USD Swaps: CPI cements one and done; Beige Book; 10y
CPI cements one and done; Beige Book; 10y
Treasury yields are ending the session 6.5 to 16.7bps as today’s CPI print cemented prognostications of a 25bps hike and done in July (futures now see 95% of a 25bp hike in July). The 10y note yield is last 11bps lower at 3.867% while 2s10s is last 2.5bps firmer at -88.3bps and 5s30s 9.6bps steeper at-12.4bps. Equities all closed higher (DJIA +0.25%, S&P +0.75% and Nasdaq +1.15%).

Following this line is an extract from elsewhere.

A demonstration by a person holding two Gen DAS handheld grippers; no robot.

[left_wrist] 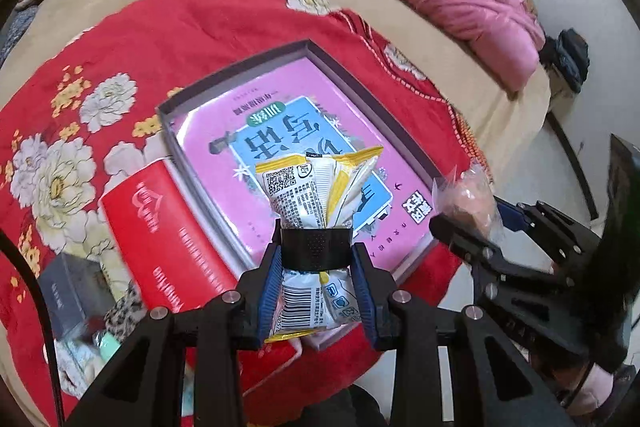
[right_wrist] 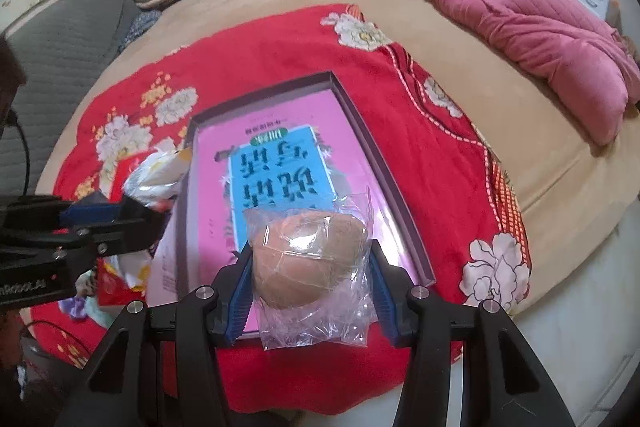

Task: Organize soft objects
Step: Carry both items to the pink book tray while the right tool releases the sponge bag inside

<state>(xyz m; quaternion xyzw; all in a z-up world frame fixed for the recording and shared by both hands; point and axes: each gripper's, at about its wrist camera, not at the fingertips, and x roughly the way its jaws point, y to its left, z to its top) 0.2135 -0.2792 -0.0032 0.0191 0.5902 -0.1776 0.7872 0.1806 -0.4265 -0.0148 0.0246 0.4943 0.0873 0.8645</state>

“This was a pretty major number” for CPI highlighted one source. For their part, analysts at BNP Paribas believe that the “relatively cool June CPI report still signaled that non-housing services inflation will likely require a weaker labor market to move appreciably closer to target-consistent level” but “an intensifying downtrend in goods prices should slow the pace of price gains in H2 compared to H1, pulling core CPI inflation down to 3.5% y/y by year-end (from 4.8% currently).” And while the Fed looks set to hike later this month, “the anticipated step-down in inflation should reduce pressure to tighten beyond July,” BNP Paribas reckons. For more analysis of the CPI data, please see USDi.
Elsewhere, in supply, the $32bn 10y reopening tailed a slight 0.2bps versus the 1pm bid side, drawing a rate of 3.857%. Indirects rose (67.7%) while directs were unchanged at 19.9% while primary dealers saw a smaller 12.4% allocation versus the month prior. The 2.53x bid-to-cover was higher.
Meanwhile, the Beige Book this afternoon reported that economic activity “increased slightly” but that overall economic expectations for the coming months “continued to call for slow growth.” Meanwhile employment “increased modestly” with wages rising “more moderately.” On the price side, the Beige Book noted several districts seeing “some slowing in the pace of increase” and price expectations were “generally stable or lower over the next several months.”
Swap spreads meandered higher in the belly while the front end and long end saw spreads narrow, in keeping with the underlying curve move amid overall higher volumes.
Looking ahead, analysts at JP Morgan view front end outright curve views in either direction “as less compelling currently, given two-sided risks to the path of future policy rates.” Instead, the bank focuses on “hedging out front end risks and initiating exposure to hedged trades that carry positively.”
To be sure, JP Morgan believes that “carry is likely to be a useful trading theme in the late-stage hiking cycle higher-for-longer regime that we are likely in.” Thus, with this in mind, the bank’s preferred strategy involving the swap yield curve “is to find trades that are well hedged with respect to the 3Mx3M rate and the Fronts/Reds curve, while offering an attractive combination of relative value and carry.”
“These trades are attractive precisely because (i) they are hedged with respect to the front end, which is currently the most significant risk to curve positions, (ii) offer attractive carry on an outright and risk adjusted basis as well as (iii) relative value given that most of these curves appear too flat currently,” the bank highlights.
Specifically, JP Morgan recommends initiating the 2y fwd 5s/30s swap curve steepeners hedged with a 15% risk weighted long in Sept ‘23 3M SOFR futures and a 35% risk weighted short in Sept ‘24 3M SOFR futures, which offers a high residual and high net carry as a package and lower realized volatility.”
2s -6.875bps (-0.25bps), 3s -12.25bps (+0.5bps)*, 5s -21.75bps (+0.625bps), 7s -27.625bps (+0.875bps), 10s -26.125bps (unch), 20s -63.25bps (+0.25bps), 30s -67.125bps (+0.375bps).
*adjusted for the 0.7bp give
New issues
- CPPIB Capital is working on a 5y benchmark via Barclays, BMO, BofA, CIBC and MS. Aaa/AAA/AAA. Price talk: MS + 60bps area. Expected to price this week.
- Hanwha Q Cells Americas plans a guaranteed USD 5y Green Bond after investor meetings arranged by BofA, Citi, CA and KDB starting on July 12.